Your objective => Only one stretch of the data below should be repeated: the lines from the line containing "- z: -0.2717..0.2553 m" through the line containing "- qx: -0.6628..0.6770", inclusive, exactly as they are.

Task material =>
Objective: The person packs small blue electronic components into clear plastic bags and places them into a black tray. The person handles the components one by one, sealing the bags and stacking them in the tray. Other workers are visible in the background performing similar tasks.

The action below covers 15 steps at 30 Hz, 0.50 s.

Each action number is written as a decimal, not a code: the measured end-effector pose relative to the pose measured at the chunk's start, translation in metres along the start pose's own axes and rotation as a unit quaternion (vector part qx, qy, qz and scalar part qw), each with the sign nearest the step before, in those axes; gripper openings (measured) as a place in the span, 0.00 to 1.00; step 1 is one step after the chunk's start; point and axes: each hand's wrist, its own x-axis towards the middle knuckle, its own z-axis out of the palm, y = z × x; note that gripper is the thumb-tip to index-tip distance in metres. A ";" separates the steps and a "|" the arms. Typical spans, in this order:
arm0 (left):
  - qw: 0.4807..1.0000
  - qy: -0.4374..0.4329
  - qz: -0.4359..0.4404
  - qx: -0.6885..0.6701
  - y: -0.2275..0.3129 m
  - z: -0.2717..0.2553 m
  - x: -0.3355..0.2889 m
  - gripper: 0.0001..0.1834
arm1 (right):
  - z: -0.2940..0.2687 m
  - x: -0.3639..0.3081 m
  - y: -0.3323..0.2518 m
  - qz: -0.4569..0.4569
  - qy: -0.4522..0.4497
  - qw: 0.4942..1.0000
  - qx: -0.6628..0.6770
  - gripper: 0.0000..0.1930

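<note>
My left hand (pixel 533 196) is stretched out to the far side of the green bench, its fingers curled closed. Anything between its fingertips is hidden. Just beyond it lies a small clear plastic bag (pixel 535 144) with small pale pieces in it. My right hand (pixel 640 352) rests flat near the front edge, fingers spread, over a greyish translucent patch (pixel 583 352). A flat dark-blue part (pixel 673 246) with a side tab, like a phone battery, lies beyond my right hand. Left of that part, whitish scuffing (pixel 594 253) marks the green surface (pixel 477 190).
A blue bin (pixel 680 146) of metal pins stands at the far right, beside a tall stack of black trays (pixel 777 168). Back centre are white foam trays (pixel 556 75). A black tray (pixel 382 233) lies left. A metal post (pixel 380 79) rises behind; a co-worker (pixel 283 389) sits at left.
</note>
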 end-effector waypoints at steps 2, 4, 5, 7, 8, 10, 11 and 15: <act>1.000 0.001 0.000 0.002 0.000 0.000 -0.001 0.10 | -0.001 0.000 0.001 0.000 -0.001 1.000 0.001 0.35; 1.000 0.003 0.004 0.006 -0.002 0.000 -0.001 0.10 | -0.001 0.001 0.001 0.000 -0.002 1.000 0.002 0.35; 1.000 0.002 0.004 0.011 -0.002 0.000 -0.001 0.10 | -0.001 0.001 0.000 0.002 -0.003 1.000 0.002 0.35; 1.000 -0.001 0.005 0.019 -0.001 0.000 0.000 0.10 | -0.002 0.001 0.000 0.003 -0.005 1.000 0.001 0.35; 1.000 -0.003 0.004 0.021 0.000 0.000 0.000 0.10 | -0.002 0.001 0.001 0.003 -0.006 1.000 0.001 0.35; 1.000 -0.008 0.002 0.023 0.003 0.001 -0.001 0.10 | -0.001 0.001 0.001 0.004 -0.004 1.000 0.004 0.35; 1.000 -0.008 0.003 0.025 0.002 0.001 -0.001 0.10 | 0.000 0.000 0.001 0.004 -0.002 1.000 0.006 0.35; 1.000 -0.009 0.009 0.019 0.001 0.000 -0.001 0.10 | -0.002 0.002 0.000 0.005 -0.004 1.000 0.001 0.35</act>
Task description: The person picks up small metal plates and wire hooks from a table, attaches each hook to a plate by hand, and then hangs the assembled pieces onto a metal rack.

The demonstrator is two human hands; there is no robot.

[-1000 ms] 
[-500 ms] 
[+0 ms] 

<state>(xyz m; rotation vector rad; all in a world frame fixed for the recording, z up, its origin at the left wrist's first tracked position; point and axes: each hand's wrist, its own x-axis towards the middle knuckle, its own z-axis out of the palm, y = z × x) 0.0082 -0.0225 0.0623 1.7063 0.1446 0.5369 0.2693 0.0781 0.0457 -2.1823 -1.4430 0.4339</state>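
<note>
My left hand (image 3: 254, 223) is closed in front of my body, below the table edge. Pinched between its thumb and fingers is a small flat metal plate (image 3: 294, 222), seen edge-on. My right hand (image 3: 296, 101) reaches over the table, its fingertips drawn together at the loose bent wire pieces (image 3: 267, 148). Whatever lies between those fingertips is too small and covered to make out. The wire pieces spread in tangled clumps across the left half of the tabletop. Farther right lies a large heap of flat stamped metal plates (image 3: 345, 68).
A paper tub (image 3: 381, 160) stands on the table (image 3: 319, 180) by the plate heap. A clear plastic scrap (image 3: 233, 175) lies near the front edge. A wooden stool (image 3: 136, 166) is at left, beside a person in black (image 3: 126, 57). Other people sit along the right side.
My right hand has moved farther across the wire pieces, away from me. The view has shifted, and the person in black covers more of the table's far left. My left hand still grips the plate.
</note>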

Expected output =>
  - z: -0.2717..0.2553 m
  - x: -0.3355..0.2889 m
  - gripper: 0.0001..0.1834
arm1 (right):
  - z: -0.2940..0.2687 m
  - x: -0.3639..0.3081 m
  - y: -0.3323..0.2518 m
  - qz: -0.4569..0.4569
  - qy: -0.4522..0.4497
  - qw: 0.4942..1.0000
  - qx: -0.6628..0.6770

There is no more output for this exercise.